Miyashiro believed he had seen the next musical wave: Asian hip-hop. He was pretty sure he could see it looming online as kids in China and other places embraced rap and gave it their own cultural twist. From the top of the parking garage, Miyashiro started a management firm which would morph into 88rising. He made contact with budding overseas artists that he and his employees found on the internet. The first was Keith Ape, the South Korean rapper behind the 2015 hit It My G Ma, whose real name is Lee Dongheon. The New York Times called Lee “a clear inheritor of Southern rap rowdiness that requires no translation”.

The Higher Brothers from Chengdu in China.

Soon after, Miyashiro latched onto Imanuel.
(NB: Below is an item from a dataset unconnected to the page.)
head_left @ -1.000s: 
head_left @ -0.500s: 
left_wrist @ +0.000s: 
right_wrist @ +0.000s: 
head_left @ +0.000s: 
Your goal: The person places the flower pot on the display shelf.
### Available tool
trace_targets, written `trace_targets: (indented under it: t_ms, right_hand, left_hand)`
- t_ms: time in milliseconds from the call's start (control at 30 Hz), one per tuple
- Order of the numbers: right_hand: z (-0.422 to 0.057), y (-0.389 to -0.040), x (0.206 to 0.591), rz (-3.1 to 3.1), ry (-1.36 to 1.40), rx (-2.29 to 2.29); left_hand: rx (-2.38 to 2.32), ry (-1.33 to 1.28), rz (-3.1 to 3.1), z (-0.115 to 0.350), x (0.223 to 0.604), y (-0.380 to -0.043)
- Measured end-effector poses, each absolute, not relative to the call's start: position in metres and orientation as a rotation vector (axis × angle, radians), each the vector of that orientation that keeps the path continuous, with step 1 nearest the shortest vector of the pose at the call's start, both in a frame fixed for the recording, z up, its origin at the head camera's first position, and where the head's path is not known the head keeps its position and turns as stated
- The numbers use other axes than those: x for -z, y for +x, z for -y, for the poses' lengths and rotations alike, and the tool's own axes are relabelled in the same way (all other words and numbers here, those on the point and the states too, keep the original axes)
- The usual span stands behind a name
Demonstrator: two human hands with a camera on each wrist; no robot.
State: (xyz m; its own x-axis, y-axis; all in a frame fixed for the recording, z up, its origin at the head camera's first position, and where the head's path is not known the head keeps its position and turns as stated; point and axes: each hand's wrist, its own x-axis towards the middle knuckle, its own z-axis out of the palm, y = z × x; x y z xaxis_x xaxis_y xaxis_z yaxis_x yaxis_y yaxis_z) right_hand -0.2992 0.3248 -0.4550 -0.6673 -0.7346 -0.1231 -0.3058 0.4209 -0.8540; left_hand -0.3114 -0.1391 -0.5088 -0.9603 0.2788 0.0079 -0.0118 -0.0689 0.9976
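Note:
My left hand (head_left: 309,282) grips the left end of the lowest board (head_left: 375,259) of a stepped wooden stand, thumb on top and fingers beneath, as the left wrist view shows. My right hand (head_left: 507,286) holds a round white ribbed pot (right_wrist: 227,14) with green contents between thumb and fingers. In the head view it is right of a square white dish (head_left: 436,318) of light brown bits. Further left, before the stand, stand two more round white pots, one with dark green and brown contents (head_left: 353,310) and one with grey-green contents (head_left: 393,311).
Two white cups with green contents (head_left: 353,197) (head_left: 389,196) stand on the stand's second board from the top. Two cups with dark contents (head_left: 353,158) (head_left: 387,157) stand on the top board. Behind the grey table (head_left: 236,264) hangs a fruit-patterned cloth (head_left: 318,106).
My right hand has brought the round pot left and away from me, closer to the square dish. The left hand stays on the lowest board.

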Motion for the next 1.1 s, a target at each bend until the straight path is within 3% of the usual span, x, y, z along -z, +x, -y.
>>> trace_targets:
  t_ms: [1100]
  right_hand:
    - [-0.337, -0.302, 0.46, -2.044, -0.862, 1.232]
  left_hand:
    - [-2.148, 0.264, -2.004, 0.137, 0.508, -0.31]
The rapper was home-schooled and started messing around with Rubik’s Cubes at age 10, sometimes taking part in competitions. He also began watching online tutorials in English, a language he didn’t speak, because there weren’t any online tutorials in Indonesian.

“One day I was thinking about something,” Imanuel said. “You know, when you have the inner voice in your head? I realised it was English, and I was like, ‘Damn, this is cool. I want to keep doing this. I’m going to learn English.’” He practised talking on Skype to a kid in Boston named Noah, who taught him about American culture, slang and hip-hop.

Imanuel was already posting weird comedic stuff on Twitter when one of Miyashiro’s colleagues spotted him. Miyashiro was impressed. “I was like, ‘Damn, this guy’s insane’,” he recalled. In March 2016, 88rising released Dat $tick with a fanny-pack-wearing Imanuel grimacing at his enemies and warning what would happen if they tested him.

A few days after the video’s debut, 88rising followed it up with another much viewed video, in which such noted black rappers as the Wu-Tang Clan’s Ghostface, Desiinger and 21 Savage praised Imanuel’s fanny pack and his flow. “That is dope,” Ghostface said on the video. “It’s different. It ain’t the same s***. It’s just him. I’ll get on that track. You know him?”

You can year Miyashiro on the video chortling with delight. “Yeah, I manage him,” he said.

“Tell him I said, much love,” the Wu-Tang elder said earnestly.

Imanuel, who had never visited the US, watched the video with his parents in Jakarta. A few months later, 88rising released a Dat $tick remix with Ghostface. To date, the remix has notched up 11 million views.